The example of a code of ethics called The Honour System in one of the private universities in Ghana, Ashesi University, is worth emulating. Ashesi University provides an avenue for students to practice doing the right thing even when no one is watching. In other words, they develop a habit of honourable behaviour and high esteem of personal accountability that are internally driven (Examination Honour Code – Ashesi University).
Personal accountability promotes reliability and helps people to live their values and to be able to regulate themselves effectively. This contributes to improving their emotional intelligence. Deborah Lee put it best: “Self-accountability is who you are when no one is looking”
Reasons Why Many Are Not Accountable
Like an iceberg, the beautiful part of our lives is the ten (10) per cent of what we let people see. What is below the surface, however, is where we live most of our real lives – lives often hidden from the scrutiny of others. Unfortunately, what is unseen and not carefully examined can sink us when we are unaccountable in areas of our lives according to Patrick Morley.
According to the book of Proverbs, “wounds from a friend can be trusted, but an enemy multiplies kisses.”
Patrick Morley goes on to state that maintaining accountability relationships can be one of the hardest things a leader can do because of the following reasons:
- Self-dependency: We have been our own bosses for a long time, and we do not want to answer to anyone.
- Privacy: We do not want anyone intruding into our privacy or private lives.
- We are not sure what accountability is and how to be accountable.
- The hard questions: “How? Why? What? and Who?”
- The problem of personal vulnerability: The price of an effective accountability relationship is personal vulnerability.

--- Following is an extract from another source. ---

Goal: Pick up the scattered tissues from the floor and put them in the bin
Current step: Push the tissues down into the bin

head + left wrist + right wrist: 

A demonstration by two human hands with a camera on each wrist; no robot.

We must be willing to reveal the parts of our lives that are hidden below the surface and to be transparent.
How Can a Leader be Accountable?
Below are two main questions any leader should consider answering honestly:
- Has anyone ever asked you to hold them accountable for an area of their life?
- Have you ever asked anyone to hold you accountable for an area of your life?
If your answer to these questions is no, you need to realize your need for someone to whom you can be answerable – to give an accurate report to – about how you are progressing in different areas of your life. We need people in our lives who can challenge us to live up to the st andards we have set for ourselves.
Accountability can cover different areas including family, social, physical, intellectual, career, spiritual, areas of personal struggle and moral and ethical behaviour.
To choose an accountability partner, it is suggested to choose
- someone who wants to see you succeed
- someone who has a sense of a need for accountability
- someone who has skill and wisdom
- someone you respect
- someone you feel compatible with
- someone whose judgement you trust and
- someone who respects the confidentiality (trust) of the relationship: this aspect needs to be discussed with your accountability partner
After choosing that accountability partner, get started on the meeting by defining how regularly, the structure to follow and decide to be “brutally honest with yourself and with each other.” This will require personal vulnerability, commitment, and consistency from both parties.
In conclusion, accountability requires hard work, commitment, and lots of patience. The payoff, though, is worth the price for “As iron sharpens iron, so one man sharpens another.”